Cocoa Production in Nigeria: A Literature Review

 In Analysis, Food & Agribusiness
Share on FacebookTweet about this on TwitterShare on Google+Share on LinkedInEmail this to someone


Given renewed interest in the development of cocoa and government decision to recognize it as one of the key sources of foreign earnings, the Center for Public Policy Alternatives carried out a review of existing literature including reports of research carried out by experts in the sector. The intention was to explore the state of cocoa, focusing on South West Nigeria. Attempts were made to aggregate production information and examine farmers access to planting input and finance.


Nigeria’s Cocoa

Cocoa crop thrives in tropical climate and production is therefore dominated by countries in those regions, while consumption is mostly by countries in temperate regions of the world. West Africa is a major producer accounting for approximately 70% of global production which fluctuates annually with climatic variations. This is often cyclical with periods of rapid expansion followed by periods of stasis. However, overall production continues to expand with cultivation becoming more widespread.

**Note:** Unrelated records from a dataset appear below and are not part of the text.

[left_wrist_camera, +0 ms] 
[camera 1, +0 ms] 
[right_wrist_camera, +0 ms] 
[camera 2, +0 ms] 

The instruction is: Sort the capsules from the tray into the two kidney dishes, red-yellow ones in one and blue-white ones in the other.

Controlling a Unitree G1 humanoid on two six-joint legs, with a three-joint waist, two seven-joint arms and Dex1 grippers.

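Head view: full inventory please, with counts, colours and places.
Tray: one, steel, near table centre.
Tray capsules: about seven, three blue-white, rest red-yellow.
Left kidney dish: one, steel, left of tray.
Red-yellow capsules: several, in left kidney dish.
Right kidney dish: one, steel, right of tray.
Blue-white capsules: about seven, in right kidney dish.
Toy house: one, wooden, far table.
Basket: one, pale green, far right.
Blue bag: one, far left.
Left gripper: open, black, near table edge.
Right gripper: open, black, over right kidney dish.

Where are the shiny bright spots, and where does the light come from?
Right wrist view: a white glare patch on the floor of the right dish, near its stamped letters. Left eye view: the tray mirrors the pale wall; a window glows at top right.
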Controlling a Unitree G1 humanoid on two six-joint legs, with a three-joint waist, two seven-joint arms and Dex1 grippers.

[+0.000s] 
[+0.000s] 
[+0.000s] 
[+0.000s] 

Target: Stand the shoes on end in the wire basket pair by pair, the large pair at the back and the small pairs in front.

In West Africa, Nigeria is the third largest producer of Cocoa. While the crop is sometimes farmed on a large scale in Nigeria, the sector is dominated by small scale farmers and remains a critical source of livelihood for rural populations in states where the crop is produced. In the South-west, cocoa-producing states include Ondo, Oyo, Osun Ogun and Ekiti where farmers either operate on inherited field or operate a share cropping system in which two-thirds of the produce accrues to the land owner who also contributes to purchase of farming input.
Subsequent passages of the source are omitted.